■ INSTRUCTIONS FOR THE TASK ■
Look through the data below, and copy each line that carries the word "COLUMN".

■ SUPPLIED INFORMATION ■
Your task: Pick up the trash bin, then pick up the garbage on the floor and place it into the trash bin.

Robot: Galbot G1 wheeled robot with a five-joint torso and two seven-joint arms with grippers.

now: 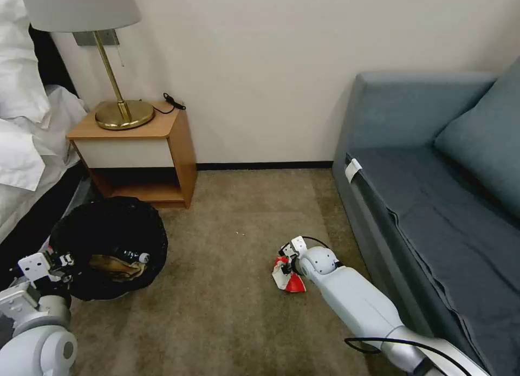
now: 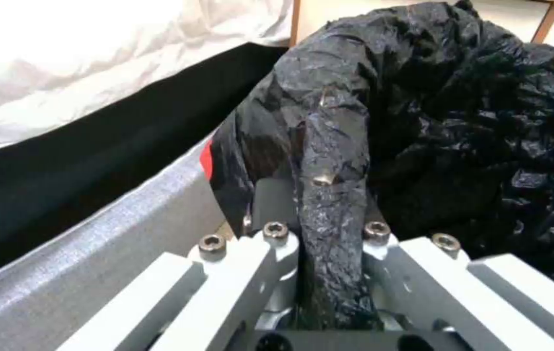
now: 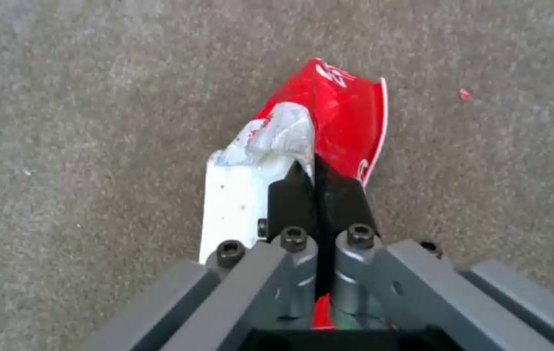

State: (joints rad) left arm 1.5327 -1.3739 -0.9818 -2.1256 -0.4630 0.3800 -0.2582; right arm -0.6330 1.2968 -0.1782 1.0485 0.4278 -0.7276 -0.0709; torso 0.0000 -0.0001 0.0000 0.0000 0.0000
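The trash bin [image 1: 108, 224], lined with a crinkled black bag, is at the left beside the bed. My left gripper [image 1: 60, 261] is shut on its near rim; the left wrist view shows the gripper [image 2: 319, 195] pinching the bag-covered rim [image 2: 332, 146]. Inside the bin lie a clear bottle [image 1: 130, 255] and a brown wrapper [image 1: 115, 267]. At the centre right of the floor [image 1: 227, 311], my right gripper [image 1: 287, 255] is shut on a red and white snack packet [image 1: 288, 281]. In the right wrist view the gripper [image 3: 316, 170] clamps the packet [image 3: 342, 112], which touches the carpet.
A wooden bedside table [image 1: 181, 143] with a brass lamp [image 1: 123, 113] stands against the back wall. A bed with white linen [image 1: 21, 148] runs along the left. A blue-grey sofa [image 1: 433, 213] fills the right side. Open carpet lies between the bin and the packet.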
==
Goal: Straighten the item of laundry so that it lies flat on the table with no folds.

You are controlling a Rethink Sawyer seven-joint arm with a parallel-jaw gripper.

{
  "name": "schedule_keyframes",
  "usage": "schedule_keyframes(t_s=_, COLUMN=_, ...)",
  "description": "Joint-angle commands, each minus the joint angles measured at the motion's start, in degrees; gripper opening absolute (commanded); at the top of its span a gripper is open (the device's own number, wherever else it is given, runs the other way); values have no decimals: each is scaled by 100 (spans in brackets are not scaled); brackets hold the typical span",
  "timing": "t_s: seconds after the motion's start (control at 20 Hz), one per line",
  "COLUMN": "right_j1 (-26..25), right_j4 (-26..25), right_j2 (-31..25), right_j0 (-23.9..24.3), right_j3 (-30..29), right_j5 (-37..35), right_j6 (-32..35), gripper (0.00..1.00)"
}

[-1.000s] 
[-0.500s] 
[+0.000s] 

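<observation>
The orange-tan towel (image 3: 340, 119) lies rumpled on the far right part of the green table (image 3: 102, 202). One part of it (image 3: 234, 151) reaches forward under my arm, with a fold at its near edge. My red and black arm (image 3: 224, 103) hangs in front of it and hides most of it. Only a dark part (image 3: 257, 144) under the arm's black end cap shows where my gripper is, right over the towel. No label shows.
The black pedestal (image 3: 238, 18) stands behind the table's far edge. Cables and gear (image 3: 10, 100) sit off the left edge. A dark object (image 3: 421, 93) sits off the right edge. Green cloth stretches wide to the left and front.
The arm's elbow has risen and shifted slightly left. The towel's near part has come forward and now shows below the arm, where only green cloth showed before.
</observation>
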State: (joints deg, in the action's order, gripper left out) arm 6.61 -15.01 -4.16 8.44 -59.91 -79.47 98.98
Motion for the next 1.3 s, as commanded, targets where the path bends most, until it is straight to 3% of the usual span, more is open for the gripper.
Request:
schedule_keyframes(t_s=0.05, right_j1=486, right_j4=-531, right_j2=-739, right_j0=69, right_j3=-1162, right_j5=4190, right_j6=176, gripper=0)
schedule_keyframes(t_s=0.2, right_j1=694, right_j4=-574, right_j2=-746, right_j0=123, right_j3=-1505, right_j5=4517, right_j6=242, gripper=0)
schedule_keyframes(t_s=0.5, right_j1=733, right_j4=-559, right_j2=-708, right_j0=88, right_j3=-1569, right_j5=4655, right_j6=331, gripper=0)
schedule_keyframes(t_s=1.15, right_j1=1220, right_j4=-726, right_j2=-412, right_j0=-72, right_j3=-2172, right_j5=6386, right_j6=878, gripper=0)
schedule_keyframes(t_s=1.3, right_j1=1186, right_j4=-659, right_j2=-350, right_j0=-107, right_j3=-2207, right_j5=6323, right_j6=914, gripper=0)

■ ANSWER BELOW ■
  "usage": "schedule_keyframes(t_s=_, COLUMN=_, ...)",
  "COLUMN": "right_j1 (-26..25), right_j4 (-26..25), right_j2 (-31..25), right_j0 (-23.9..24.3), right_j3 (-30..29), right_j5 (-37..35), right_j6 (-32..35), gripper (0.00..1.00)"

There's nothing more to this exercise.